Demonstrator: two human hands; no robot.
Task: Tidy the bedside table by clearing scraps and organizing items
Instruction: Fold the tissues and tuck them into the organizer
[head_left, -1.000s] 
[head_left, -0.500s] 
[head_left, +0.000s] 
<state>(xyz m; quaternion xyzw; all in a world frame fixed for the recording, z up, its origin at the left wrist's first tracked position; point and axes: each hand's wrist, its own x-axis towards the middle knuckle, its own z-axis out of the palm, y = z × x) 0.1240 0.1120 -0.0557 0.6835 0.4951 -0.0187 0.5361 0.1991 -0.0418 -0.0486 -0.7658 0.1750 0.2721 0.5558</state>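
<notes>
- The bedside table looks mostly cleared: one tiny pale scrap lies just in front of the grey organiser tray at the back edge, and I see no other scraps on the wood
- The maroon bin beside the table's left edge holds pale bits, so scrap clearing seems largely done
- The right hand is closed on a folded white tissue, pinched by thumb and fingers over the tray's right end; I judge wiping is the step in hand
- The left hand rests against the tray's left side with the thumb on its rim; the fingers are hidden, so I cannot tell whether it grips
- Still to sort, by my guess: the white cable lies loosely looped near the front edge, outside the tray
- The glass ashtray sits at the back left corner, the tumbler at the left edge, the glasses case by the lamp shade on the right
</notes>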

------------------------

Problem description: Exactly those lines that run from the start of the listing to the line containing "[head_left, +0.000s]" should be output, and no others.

Solution for this task:
Demonstrator: two human hands; no robot.
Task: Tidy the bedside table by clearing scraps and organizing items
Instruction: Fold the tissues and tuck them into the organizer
[head_left, -1.000s] 
[head_left, -0.500s] 
[head_left, +0.000s] 

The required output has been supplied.